Ostensibly, the Strike Zone is a place where fans can spend some time pitching to major league batters and hitting against major league pitchers with a background video arcade type game. The Strike Zone has two pitching stations and one batting cage. The place has the atmosphere of a run down arcade at the beach that hasn’t had any money spent on it since 1965.

I took my son and one of his friends to a game featuring Michael Morse bobblehead day. We arrived at the park early to make sure we received that wonderful promotional item. We had an hour and a half to kill on a very hot day and were looking for somewhere to get out of the sun. My son suggested we go to the Strike Zone to pass some time.

The day we were there, one of the pitching stations was out of order and appeared to have been for a long time. The pitching activity features a major league batter to whom you get to pitch. I watched seven children try this out. The machine does not count the pitch thrown as a strike unless the video batter swings at it, which he never does. No matter where the pitch is thrown, the batter does not swing and the machine calls it a ball. Every child got to throw four pitches and they were done. It did not matter if the pitch went into the strike zone and should have been called a strike, it was a ball. It was as if the worse major league umpire in the universe was working the plate.

The batting cage is no better. My son warned his friend before he went in there to hit that he was going to see one pitch to hit, and the rest were going to be balls. That advice turned out to be completely accurate. The pitching machine is not properly set, and almost every pitch was way too high or way too low. Some pitches bounced in front of the plate. One child while he was batting right handed was hit in the leg with the pitch from the machine. He turned around to bat from the left side, and two pitches later got hit again. The kid wasn’t crowding the plate. The pitching machine was that badly set. The gentleman working the cage did nothing to adjust the pitching machine. According to my son and others who were hanging around the Strike Zone, the pitching machine is never set properly. Setting a pitching machine is not particularly difficult. Either the employees have not been taught to care that it is not set right, or it can’t be set right because something is wrong with it and Nats management won’t purchase a new one. The photo accompanying this article was found on Yahoo images from www.flicker.com. The caption accompanying the photo says, “I forgot who he picked, but he got beaned by one of the pitches. Ouch.” Apparently the deficiencies of the pitching machine have been a problem long enough that it is leaking its way into cyberspace.

Most of the major league hitters and pitchers featured in the games are not current players. One of the featured pitchers was Pedro Martinez. Really? The pitching and hitting lineups would have been relevant in 1996. The games appeared to be some used crap the Nats picked up cheap from some E-bay source selling obsolete games.

The place is kinda dark and dingy. The paint is faded. The day I was there, which was one of those nasty upper 90’s days we have endured this summer in DC, some of the overhead ceiling fans were not working. Several of the light fixtures were either broken or had burned out bulbs.
The whole place looks neglected and beat up.

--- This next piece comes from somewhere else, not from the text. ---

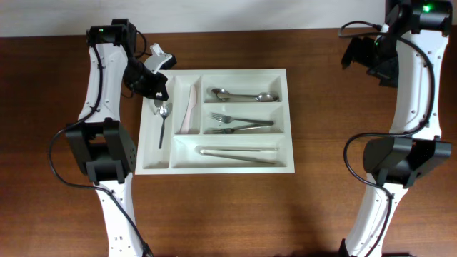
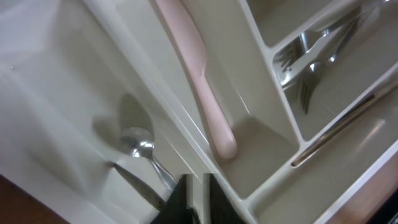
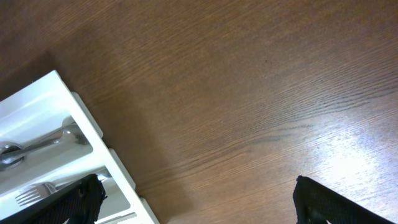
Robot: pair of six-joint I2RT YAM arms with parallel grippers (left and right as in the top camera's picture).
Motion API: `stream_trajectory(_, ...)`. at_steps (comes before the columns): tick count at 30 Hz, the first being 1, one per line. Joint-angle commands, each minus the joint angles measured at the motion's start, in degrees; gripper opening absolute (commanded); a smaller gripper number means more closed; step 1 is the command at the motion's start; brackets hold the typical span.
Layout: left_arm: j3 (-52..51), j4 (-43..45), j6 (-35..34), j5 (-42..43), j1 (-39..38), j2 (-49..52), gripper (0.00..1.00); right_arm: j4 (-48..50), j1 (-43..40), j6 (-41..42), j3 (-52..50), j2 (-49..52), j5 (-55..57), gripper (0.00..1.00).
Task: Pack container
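Note:
The container (image 1: pixel 288 121) is a large white cutlery tray in the middle of the table. Its leftmost narrow compartment holds a metal spoon (image 1: pixel 162 120), and the one beside it holds a pink knife (image 1: pixel 191 111). My left gripper (image 1: pixel 153 88) hovers over the tray's far left corner. In the left wrist view its fingers (image 2: pixel 198 200) are nearly together with nothing between them, above the spoon (image 2: pixel 140 148), the knife (image 2: pixel 205 93) and the tray wall (image 2: pixel 155 106). My right gripper (image 1: pixel 373 61) is open and empty (image 3: pixel 196 199) over bare wood, right of the tray (image 3: pixel 69 99).
The long compartments hold two spoons (image 1: pixel 243 95) at the back, forks (image 1: pixel 239 123) in the middle and long metal tongs (image 1: pixel 239 153) at the front. The forks (image 2: pixel 308 68) also show in the left wrist view. The wooden table (image 1: pixel 343 143) surrounds the tray.

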Motion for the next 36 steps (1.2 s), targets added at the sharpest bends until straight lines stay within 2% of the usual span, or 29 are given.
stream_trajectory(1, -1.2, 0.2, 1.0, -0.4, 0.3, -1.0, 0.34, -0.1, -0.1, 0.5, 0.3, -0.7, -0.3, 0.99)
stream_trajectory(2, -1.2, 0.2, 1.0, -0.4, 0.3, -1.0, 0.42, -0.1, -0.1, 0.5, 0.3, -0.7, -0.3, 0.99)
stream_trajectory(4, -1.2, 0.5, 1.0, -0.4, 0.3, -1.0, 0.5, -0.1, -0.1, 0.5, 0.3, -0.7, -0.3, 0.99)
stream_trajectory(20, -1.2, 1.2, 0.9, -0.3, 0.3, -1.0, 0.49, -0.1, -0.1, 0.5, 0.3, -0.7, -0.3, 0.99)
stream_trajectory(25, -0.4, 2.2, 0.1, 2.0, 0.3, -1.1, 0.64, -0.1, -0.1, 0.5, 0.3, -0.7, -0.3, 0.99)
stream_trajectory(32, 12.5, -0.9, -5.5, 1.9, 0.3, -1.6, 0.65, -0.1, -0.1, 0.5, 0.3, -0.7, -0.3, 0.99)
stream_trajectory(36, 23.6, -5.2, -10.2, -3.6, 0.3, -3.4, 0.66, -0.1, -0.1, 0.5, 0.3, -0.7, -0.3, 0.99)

It shouldn’t be that way. How much would some fresh paint and repairs to the lights and fans really cost? How about some updated games or a new pitching machine? I just checked on Ebay–there’s lots of pitching machines available–cheap.

Considering that the only other activities for kids at Nats Park are Build A Bear (just what every young Nats fan wants–a stuffed Screech) and a jungle gym play yard for young children, the Nats need to update and upgrade the Strike Zone. It is the only baseball related activity at the park for the fans. Right now it’s not worth visiting.